Task to complete: The answer must consist solely of the lines from the opening line of the entries through the line with "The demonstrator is", transcribed exactly and without any pictures.

Stored entries:

'''

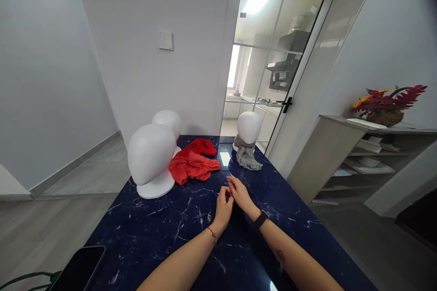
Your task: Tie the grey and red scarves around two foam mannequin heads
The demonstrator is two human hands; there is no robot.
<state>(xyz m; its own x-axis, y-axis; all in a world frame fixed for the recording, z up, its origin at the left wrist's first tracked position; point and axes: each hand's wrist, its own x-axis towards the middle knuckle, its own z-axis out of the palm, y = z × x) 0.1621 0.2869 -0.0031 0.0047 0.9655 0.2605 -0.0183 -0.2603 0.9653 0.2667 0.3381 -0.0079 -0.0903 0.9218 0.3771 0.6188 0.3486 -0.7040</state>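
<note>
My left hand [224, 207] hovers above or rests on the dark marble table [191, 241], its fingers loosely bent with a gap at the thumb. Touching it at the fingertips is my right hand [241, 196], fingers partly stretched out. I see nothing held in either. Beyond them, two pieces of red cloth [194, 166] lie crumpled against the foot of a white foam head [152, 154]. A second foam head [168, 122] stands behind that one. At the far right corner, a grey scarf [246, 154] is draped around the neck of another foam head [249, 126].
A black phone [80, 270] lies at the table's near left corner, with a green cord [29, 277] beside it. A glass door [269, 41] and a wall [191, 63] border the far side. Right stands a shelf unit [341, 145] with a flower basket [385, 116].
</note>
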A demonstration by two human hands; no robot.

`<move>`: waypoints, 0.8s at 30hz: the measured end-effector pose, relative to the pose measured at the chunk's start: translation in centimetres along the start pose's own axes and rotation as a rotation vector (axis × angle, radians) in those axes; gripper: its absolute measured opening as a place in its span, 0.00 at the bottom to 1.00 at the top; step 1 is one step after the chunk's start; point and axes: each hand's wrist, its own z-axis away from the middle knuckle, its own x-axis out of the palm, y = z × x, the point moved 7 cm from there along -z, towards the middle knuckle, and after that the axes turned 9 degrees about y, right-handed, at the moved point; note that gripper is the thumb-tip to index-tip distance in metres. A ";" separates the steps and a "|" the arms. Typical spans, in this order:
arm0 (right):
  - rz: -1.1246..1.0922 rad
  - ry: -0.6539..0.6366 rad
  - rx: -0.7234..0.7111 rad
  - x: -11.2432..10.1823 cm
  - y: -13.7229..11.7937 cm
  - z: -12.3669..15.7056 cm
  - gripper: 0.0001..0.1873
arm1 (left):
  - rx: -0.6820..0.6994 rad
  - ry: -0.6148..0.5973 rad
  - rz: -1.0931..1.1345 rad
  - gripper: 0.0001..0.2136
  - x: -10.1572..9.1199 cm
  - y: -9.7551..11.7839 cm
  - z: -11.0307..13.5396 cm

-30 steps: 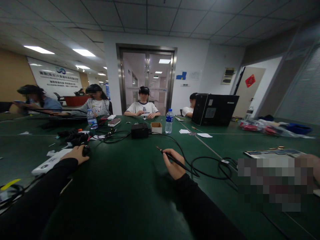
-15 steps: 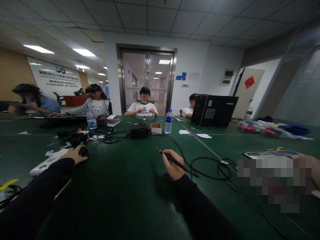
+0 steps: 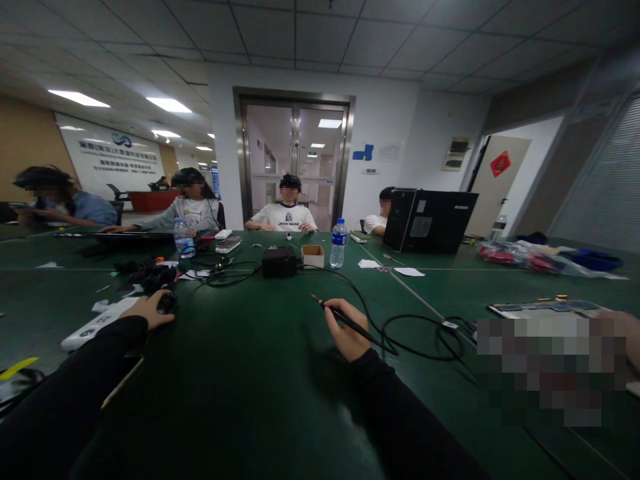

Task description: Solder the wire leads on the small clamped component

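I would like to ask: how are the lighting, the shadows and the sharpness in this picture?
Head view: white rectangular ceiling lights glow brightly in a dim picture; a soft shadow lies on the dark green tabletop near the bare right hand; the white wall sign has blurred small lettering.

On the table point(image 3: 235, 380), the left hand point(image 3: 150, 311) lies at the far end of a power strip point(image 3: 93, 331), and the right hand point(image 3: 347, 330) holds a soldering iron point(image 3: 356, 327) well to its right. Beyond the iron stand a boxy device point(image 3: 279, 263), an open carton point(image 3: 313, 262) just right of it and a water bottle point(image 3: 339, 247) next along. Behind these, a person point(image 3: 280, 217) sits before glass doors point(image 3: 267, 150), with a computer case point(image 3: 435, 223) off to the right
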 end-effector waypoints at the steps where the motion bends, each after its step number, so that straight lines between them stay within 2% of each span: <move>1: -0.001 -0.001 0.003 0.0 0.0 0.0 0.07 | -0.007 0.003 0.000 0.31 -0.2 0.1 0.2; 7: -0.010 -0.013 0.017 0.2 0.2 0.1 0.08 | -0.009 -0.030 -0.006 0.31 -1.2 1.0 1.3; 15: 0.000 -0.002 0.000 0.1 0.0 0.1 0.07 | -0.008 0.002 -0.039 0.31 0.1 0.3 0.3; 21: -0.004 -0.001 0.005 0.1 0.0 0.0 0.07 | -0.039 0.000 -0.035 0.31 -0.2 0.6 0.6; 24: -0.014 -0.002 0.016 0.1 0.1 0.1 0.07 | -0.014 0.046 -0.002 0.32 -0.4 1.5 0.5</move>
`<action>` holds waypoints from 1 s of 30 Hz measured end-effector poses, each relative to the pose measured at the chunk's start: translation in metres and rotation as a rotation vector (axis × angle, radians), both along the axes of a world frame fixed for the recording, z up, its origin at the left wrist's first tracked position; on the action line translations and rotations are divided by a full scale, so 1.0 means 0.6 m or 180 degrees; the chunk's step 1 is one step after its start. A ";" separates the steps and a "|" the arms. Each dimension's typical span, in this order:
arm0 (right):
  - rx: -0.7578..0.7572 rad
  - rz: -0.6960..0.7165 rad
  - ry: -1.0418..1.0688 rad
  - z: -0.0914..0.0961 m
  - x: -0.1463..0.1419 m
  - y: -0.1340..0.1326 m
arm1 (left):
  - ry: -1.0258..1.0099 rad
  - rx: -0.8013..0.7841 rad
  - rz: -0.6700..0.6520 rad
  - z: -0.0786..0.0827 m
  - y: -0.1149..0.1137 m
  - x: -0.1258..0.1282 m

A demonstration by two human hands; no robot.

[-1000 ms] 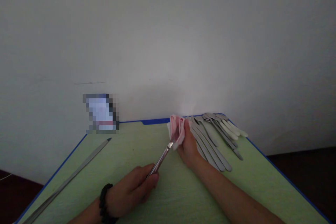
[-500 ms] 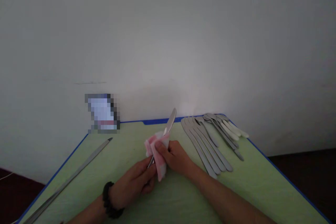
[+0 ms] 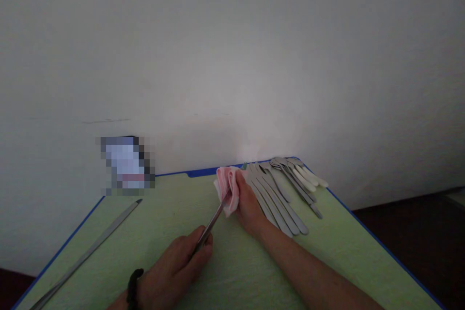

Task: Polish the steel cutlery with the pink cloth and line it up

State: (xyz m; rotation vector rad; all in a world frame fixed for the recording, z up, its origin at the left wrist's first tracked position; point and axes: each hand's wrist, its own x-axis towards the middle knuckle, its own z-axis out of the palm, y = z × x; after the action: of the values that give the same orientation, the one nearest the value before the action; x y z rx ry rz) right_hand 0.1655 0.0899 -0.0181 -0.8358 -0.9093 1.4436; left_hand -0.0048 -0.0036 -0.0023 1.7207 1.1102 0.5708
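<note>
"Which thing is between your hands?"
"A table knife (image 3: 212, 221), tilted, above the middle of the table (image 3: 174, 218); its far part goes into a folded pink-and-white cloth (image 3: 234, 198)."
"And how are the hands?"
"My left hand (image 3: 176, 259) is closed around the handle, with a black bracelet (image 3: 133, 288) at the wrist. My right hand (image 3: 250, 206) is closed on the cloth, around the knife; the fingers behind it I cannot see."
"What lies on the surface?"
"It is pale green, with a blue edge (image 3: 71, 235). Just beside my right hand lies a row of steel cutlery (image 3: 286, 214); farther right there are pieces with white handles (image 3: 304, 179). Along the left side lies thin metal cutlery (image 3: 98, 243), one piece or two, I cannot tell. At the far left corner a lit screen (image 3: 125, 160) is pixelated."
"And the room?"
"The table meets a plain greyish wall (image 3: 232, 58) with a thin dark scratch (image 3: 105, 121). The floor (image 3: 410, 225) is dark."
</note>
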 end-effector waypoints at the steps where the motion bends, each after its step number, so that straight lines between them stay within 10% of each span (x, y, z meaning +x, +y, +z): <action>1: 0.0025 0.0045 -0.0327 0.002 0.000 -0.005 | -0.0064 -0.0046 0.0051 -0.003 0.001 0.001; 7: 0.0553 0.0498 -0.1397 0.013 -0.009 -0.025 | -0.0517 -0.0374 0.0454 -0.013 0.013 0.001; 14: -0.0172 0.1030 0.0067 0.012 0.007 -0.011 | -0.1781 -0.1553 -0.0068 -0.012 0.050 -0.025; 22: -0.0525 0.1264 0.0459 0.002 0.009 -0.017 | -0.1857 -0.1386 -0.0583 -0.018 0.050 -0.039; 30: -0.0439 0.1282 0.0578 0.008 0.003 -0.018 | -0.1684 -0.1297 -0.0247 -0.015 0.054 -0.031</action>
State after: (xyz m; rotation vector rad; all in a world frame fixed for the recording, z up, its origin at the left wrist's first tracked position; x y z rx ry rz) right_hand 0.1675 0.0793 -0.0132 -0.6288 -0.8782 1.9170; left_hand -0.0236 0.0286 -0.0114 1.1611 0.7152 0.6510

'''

Answer to this problem:
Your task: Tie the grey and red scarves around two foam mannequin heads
The demonstrator is two human hands; there is no robot.

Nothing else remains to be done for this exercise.